Libro difícil de calificar, por su interés narrativo lleno de altibajos, y por el dudoso pacto de lectura (en los primeros capítulos, el autor reitera que se trata de una “autobiografía ficticia”, sea lo que sea eso…)
Estilísticamente, D’Ors es una delicia. El libro es a ratos sesudo pero nunca por ello denso. De alguna manera, es la biografía de su fe católica y más concretamente, de su vocación al saderdocio. Es curiosa su aproximación casi new age a la fe, y su motivaciones para ser sacerdote; ante todo, él quiere ser como Gandhi… D’Ors critica el ambiente ultra politizado de la iglesia de los años 70 y 80, pero parece ser él mismo (y hasta qué punto lo sabe el propio autor no queda claro) un aturdido producto de estos años de confusión eclesiástica.
Otro problema no menor es que el autor cae gordo. Parece que él es el solitario poseedor del equilibrio y la verdad, y llega a hablar de la gente que le rodea con auténtica displicencia; pobres “feos y que dan grima”, “minusválidos que le producen auténtica lástima”… todas estas expresiones que a la postre pretende maquillar con algún tipo de apelación a la caridad cristiana, pero (a mi juicio) quedando siempre en un burdo intento de encuadrar todo en una cosmovisión arrebatadora y sublime (entiéndase por “sublime” que el autor se emperifolla con reflexiones más cursis y narcisistas que de auténtica enjundia filosófica).

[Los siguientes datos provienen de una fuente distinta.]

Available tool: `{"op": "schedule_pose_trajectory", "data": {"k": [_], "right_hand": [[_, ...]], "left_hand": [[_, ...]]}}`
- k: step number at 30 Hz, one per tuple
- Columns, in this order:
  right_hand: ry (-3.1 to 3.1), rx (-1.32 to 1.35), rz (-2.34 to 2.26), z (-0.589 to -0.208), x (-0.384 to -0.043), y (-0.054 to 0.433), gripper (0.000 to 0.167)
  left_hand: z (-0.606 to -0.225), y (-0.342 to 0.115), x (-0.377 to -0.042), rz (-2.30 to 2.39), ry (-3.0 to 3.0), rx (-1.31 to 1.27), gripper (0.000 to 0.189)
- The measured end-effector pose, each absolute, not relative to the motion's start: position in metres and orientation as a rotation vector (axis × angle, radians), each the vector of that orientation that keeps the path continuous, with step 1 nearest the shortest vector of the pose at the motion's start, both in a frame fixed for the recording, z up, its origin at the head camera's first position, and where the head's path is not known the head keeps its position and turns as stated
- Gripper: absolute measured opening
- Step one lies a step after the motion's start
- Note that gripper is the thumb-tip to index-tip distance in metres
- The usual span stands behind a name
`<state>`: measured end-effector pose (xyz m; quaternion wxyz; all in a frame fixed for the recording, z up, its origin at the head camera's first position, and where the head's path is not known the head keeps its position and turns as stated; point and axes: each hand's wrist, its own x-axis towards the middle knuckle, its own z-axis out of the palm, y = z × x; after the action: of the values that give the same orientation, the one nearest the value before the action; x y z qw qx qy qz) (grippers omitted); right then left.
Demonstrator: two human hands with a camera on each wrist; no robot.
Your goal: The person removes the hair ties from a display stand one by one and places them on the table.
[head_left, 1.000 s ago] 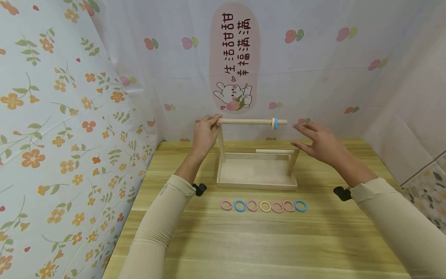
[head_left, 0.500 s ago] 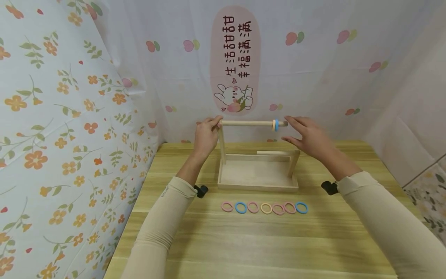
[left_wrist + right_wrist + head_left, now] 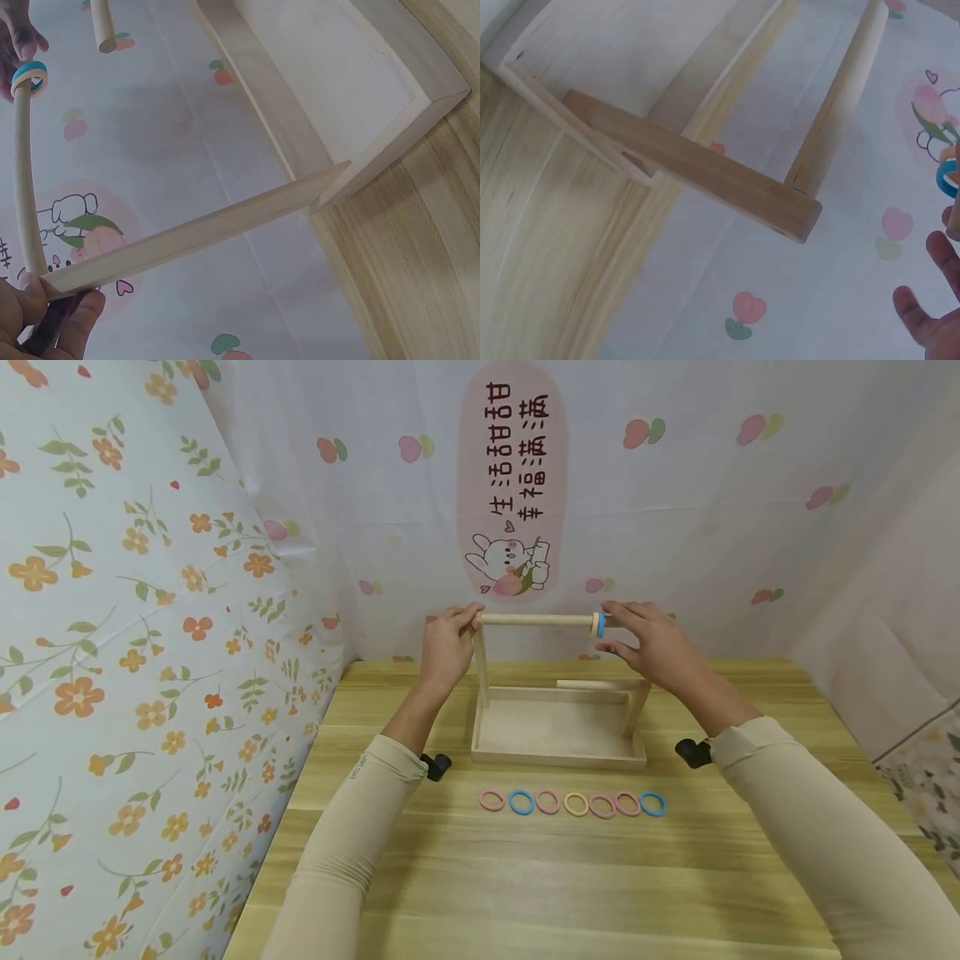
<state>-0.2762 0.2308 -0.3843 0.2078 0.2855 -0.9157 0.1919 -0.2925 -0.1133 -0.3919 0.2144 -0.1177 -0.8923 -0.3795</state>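
A wooden stand point(image 3: 558, 760) has a tray base, a tall post with an upper rod point(image 3: 536, 620), and a shorter post with a lower rod point(image 3: 596, 685). My left hand point(image 3: 447, 647) grips the top of the tall post, thumb and fingers around the corner in the left wrist view. A yellow-orange hair tie point(image 3: 595, 625) and a blue hair tie point(image 3: 602, 625) hang side by side near the upper rod's free end. Around that end my right hand point(image 3: 652, 639) has its fingers spread, fingertips right at the blue tie and thumb below it.
In front of the stand, several pink, blue and yellow hair ties point(image 3: 577, 804) lie in a row on the wooden table point(image 3: 525, 877). Behind stands a printed cloth backdrop point(image 3: 675, 527), with a floral cloth point(image 3: 135, 652) at the left. Black wrist devices point(image 3: 693, 753) show below the hands.
My right hand has moved left from beyond the upper rod's free end to the two hair ties on it. My left hand keeps its hold on the post.
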Motion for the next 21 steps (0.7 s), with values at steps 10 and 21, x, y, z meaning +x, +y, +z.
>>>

Inquieta, cuanto menos, que el protagonista (un sacerdote) emplee decenas de páginas a sus enamoramientos con catequistas, a los ofrecimientos sexuales por parte de menores, y a los ardores eróticos hacia una campesina hondureña. Yo me quedé con la sensación de que quizá la ficción de esta biografía sea que resistió a todas y cada una de estas tentaciones, porque el empeño y el detalle con el que las describe choca frontalmente con la elegancia y el pudor que cabría esperar de un siervo de Dios.